在本案例研究中,我们将使用来自401(k)分析的真实数据来解释如何使用因果库来估计平均治疗效果(ATE)和条件ATE (CATE)。
本案例数据来自真实数据。在20世纪80年代初,美国政府为雇员推出了几种税收递延储蓄选择,以增加个人退休储蓄。一个受欢迎的选择是401(k)计划,该计划允许员工将工资的一部分存入个人账户。考虑到由于个人特征(特别是收入)造成的差异性,这里的目标是了解401(k)资格对净金融资产(即401(k)余额和非401(k)资产的总和)的影响。
由于401(k)计划是由雇主提供的,因此只有提供这些计划的公司的员工才有资格参加。因此,我们正在处理一项非随机研究。有几个因素(如教育程度、储蓄偏好)会影响401(k)计划的资格以及净金融资产。
我们考虑的样本来自1991年的收入和项目参与调查。样本由家庭组成,其中参考个人年龄在25-64岁之间,至少有一人受雇,但没有人是自雇的。样本中有9915户的记录。对于每个家庭,记录了44个变量,包括家庭参考人参加401(k)计划的资格(治疗)、净金融资产(结果)和其他协变量,如年龄、收入、家庭规模、教育程度、婚姻状况等。我们特别考虑了16个协变量。部分变量总结如下:
Variable Name | Type | Details |
---|---|---|
e401 | Treatment | eligibility for the 401(k) plan |
net_tfa | Outcome | net financial assets (in USD) |
age | Covariate | Age |
inc | Covariate | income (in USD) |
fsize | Covariate | family size |
educ | Covariate | education (in years) |
male | Covariate | is a male? |
db | Covariate | defined benefit pension |
marr | Covariate | married? |
twoearn | Covariate | two earners |
pira | Covariate | participation in IRA |
hown | Covariate | home owner? |
hval | Covariate | home value (in USD) |
hequity | Covariate | home equity (in USD) |
hmort | Covariate | home mortgage (in USD) |
nohs | Covariate | no high-school? (one-hot encoded) |
hs | Covariate | high-school? (one-hot encoded) |
smcol | Covariate | some-college? (one-hot encoded) |
该数据集可从’ hdm https://rdrr.io/cran/hdm/man/pension.html ’ __ R包中在线公开获得。

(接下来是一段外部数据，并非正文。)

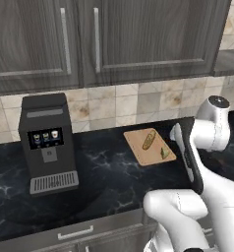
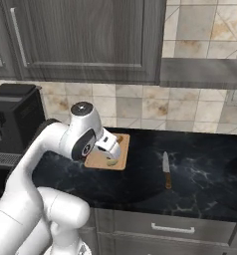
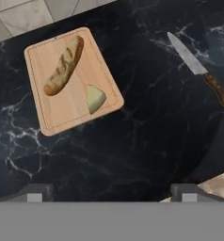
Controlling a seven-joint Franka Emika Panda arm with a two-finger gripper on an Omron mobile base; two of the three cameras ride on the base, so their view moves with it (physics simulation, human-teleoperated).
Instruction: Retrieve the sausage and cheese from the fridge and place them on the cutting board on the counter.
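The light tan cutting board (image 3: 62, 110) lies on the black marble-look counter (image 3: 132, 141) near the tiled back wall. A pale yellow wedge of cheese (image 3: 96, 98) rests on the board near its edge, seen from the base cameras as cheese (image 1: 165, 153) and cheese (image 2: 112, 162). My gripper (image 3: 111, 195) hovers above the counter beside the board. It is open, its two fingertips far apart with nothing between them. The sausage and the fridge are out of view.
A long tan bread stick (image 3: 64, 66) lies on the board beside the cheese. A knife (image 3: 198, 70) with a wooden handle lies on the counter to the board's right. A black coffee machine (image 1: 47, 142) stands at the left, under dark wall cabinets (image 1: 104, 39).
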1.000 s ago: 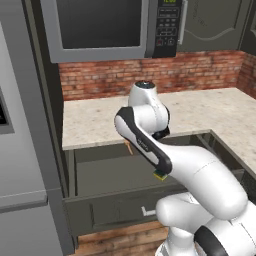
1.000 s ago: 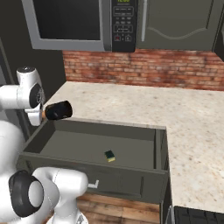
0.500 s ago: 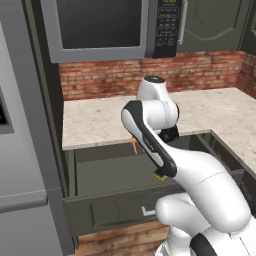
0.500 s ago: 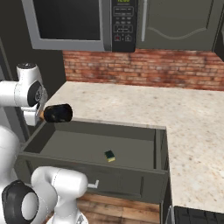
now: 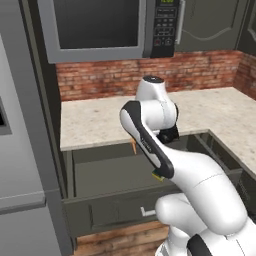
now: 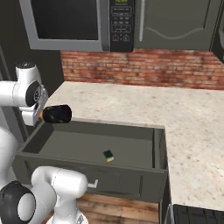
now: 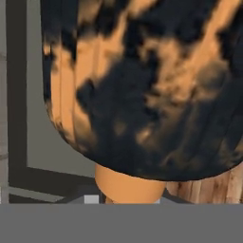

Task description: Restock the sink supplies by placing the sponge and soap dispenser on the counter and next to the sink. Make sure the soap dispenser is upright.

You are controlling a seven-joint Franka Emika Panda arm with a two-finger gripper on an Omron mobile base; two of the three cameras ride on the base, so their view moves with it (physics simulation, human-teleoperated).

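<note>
The gripper (image 6: 43, 114) grips the soap dispenser (image 6: 57, 113), holding it sideways over the open drawer (image 6: 87, 146). If released tilted like this, it may topple on the counter (image 6: 183, 113).

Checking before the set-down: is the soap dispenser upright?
No, on its side: the soap dispenser lies horizontally, held above the open drawer.

Soap dispenser (image 6: 57, 113) held sideways at gripper (image 6: 42, 114), above open drawer (image 6: 94, 148). Sponge (image 6: 108, 155) seen on drawer floor, below-right of gripper.
</note>
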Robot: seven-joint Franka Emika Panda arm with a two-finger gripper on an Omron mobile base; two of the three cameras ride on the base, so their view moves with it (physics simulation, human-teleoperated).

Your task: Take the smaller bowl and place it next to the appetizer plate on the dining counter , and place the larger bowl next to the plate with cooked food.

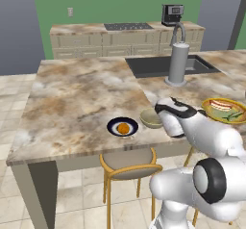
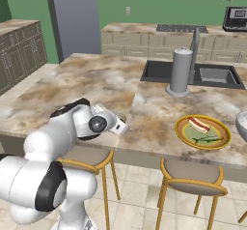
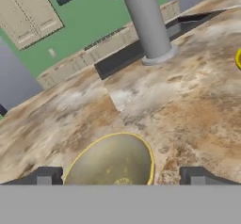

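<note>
The smaller bowl (image 1: 151, 118), plain tan, stands upright on the dining counter (image 1: 81, 98) just right of the appetizer plate (image 1: 122, 127), a dark plate with a white rim and an orange morsel. My gripper (image 1: 159, 113) hovers right over the bowl's right side. In the hand view the bowl (image 3: 113, 162) lies between the two wide-apart fingertips (image 3: 44, 176), with a gap on each side, so the gripper (image 3: 121, 177) is open. The plate with cooked food (image 1: 225, 109) sits further right. The larger bowl (image 2: 242, 125), grey-white, peeks in at the right edge.
A dark sink (image 1: 163, 65) and a tall grey tap (image 1: 178, 62) sit at the island's far side. Stools with orange frames (image 1: 129, 168) stand under the near edge. A wall counter with a cooktop (image 1: 127, 27) runs along the back.
</note>
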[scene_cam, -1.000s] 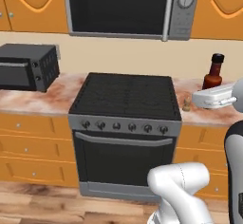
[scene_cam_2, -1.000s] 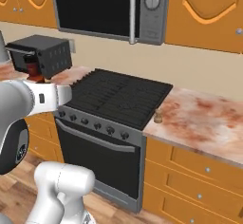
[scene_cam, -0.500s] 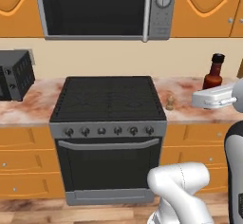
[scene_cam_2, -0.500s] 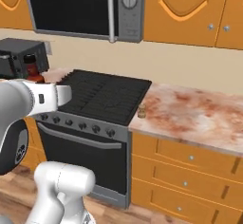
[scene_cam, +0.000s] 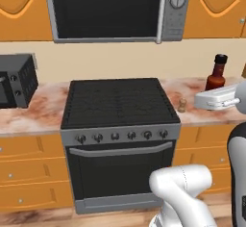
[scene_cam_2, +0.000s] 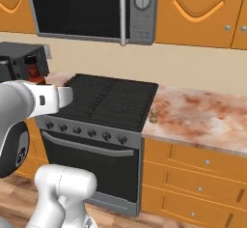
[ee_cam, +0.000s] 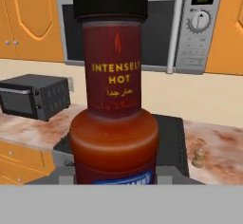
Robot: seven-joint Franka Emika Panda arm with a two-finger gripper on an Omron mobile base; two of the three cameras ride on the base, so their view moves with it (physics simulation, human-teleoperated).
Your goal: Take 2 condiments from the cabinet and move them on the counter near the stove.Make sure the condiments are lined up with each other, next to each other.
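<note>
My gripper (scene_cam: 215,95) is shut on the dark-red sauce bottle (scene_cam: 216,73) with a black cap and holds it upright in the air to the right of the stove (scene_cam: 117,101). Seen from the hand, the bottle (ee_cam: 114,104) is close up, its label reading "intensely hot". The small wooden pepper mill (scene_cam: 182,105) stands on the counter (scene_cam: 29,118) just right of the stove's edge; it also appears as the mill (scene_cam_2: 154,116) and the mill (ee_cam: 199,157). From the right, the bottle (scene_cam_2: 33,71) peeks over my forearm. The cabinet is out of view.
A steel microwave (scene_cam: 115,10) hangs above the stove between orange door cupboards (scene_cam_2: 198,9). A black toaster oven (scene_cam: 17,79) sits on the counter to the left. The mottled counter (scene_cam_2: 207,121) runs on to the right of the pepper mill.
The whole picture has shifted as the base drove: the stove now looks nearer and larger, and the pepper mill has come into sight. The bottle stays in my gripper.
</note>
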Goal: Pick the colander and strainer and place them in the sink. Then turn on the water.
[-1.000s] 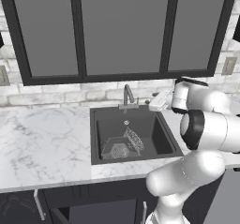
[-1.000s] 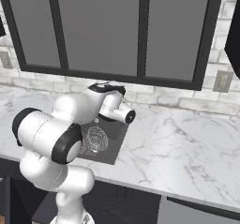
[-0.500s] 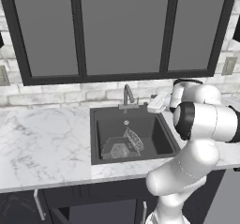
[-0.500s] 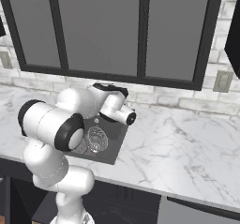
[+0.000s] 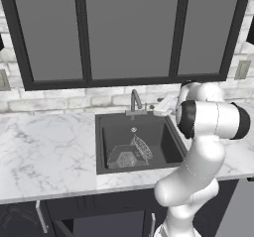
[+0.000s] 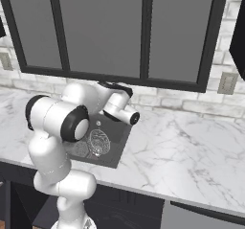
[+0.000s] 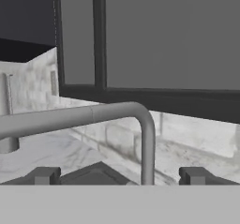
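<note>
Hand view puts the grey metal gooseneck faucet (image 7: 93, 115) right in front of the end effector (image 7: 120, 175): its tube runs as a long bar across the picture from the left edge, bends, and drops straight down between the two dark fingertips (image 7: 43, 175), which stand wide apart and grasp nothing. So the faucet's long axis lies crosswise to the hand's line of sight, and its downturned end sits nearly centred in the gap, just beyond the tips; whether anything touches cannot be told.

From the left base view, the dark grey rectangular recessed sink (image 5: 168, 149) is set in the white marbled counter (image 5: 44, 151), with the faucet (image 5: 135, 100) at its rear edge. Inside the basin lie the small dark-grey faceted colander (image 5: 124, 157) and, just beside it to the right, the round speckled light-grey mesh strainer (image 5: 142, 148), tilted on its side.

No blue stream falls from the spout, so the placing looks done and turning on the water is what remains.
</note>
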### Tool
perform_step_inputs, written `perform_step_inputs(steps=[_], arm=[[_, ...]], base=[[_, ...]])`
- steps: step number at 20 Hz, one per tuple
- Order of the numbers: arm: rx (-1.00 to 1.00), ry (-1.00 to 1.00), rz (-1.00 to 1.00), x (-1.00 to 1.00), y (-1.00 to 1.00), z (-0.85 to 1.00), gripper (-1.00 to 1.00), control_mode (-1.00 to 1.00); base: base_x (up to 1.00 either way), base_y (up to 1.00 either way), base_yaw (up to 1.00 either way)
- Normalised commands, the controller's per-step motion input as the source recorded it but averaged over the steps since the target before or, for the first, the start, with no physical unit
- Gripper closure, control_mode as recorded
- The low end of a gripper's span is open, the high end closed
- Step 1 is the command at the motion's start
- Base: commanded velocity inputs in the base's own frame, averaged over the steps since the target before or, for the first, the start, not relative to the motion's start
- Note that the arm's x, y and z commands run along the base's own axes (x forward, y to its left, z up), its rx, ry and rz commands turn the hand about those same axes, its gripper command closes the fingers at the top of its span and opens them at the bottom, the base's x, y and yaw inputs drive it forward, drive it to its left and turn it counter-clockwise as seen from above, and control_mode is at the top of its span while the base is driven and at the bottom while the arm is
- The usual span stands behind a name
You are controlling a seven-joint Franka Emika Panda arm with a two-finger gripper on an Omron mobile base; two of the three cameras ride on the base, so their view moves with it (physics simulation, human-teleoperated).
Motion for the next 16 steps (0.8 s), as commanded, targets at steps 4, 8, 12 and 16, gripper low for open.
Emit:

为了更方便的做实验,经过一系列的实验,将数据下载至本地进行实验。具体如何搞到的数据,参考整理的博客:hdm数据R语言获取教程
import pandas as pd
df = pd.read_csv("data/pension.csv")
df.head()
数据结果如下:
ira | a401 | hval | hmort | hequity | nifa | net_nifa | tfa | net_tfa | tfa_he | tw | age | inc | fsize | educ | db | marr | male | twoearn | dum91 | e401 | p401 | pira | nohs | hs | smcol | col | icat | ecat | zhat | net_n401 | hown | i1 | i2 | i3 | i4 | i5 | i6 | i7 | a1 | a2 | a3 | a4 | a5 | |
---|---|---|---|---|---|---|---|---|---|---|---|---|---|---|---|---|---|---|---|---|---|---|---|---|---|---|---|---|---|---|---|---|---|---|---|---|---|---|---|---|---|---|---|---|
0 | 0 | 0 | 69000 | 60150 | 8850 | 100 | -3300 | 100 | -3300 | 5550 | 53550 | 31 | 28146 | 5 | 12 | 0 | 1 | 0 | 0 | 1 | 0 | 0 | 0 | 0 | 1 | 0 | 0 | 3 | 2 | 0.273178 | -3300 | 1 | 0 | 0 | 1 | 0 | 0 | 0 | 0 | 0 | 1 | 0 | 0 | 0 |
1 | 0 | 0 | 78000 | 20000 | 58000 | 61010 | 61010 | 61010 | 61010 | 119010 | 124635 | 52 | 32634 | 5 | 16 | 0 | 0 | 0 | 0 | 1 | 0 | 0 | 0 | 0 | 0 | 0 | 1 | 4 | 4 | 0.386641 | 61010 | 1 | 0 | 0 | 0 | 1 | 0 | 0 | 0 | 0 | 0 | 0 | 1 | 0 |
2 | 1800 | 0 | 200000 | 15900 | 184100 | 7549 | 7049 | 9349 | 8849 | 192949 | 192949 | 50 | 52206 | 3 | 11 | 0 | 1 | 1 | 1 | 1 | 0 | 0 | 1 | 1 | 0 | 0 | 0 | 6 | 1 | 0.533650 | 8849 | 1 | 0 | 0 | 0 | 0 | 0 | 1 | 0 | 0 | 0 | 0 | 1 | 0 |
3 | 0 | 0 | 0 | 0 | 0 | 2487 | -6013 | 2487 | -6013 | -6013 | -513 | 28 | 45252 | 4 | 15 | 0 | 1 | 0 | 1 | 1 | 0 | 0 | 0 | 0 | 0 | 1 | 0 | 5 | 3 | 0.324319 | -6013 | 0 | 0 | 0 | 0 | 0 | 1 | 0 | 0 | 1 | 0 | 0 | 0 | 0 |
4 | 0 | 0 | 300000 | 90000 | 210000 | 10625 | -2375 | 10625 | -2375 | 207625 | 212087 | 42 | 33126 | 3 | 12 | 1 | 0 | 0 | 0 | 1 | 0 | 0 | 0 | 0 | 1 | 0 | 0 | 4 | 2 | 0.602807 | -2375 | 1 | 0 | 0 | 0 | 1 | 0 | 0 | 0 | 0 | 0 | 1 | 0 | 0 |
使用e401作为Treatment,net_tfa作为out_come,其他协变量作为confounder,构建因果图代码如下:
import networkx as nx
import dowhy.gcm as gcm
treatment_var = "e401"
outcome_var = "net_tfa"
covariates = ["age","inc","fsize","educ","male","db",
"marr","twoearn","pira","hown","hval",
"hequity","hmort","nohs","hs","smcol"]
edges = [(treatment_var, outcome_var)]
edges.extend([(covariate, treatment_var) for covariate in covariates])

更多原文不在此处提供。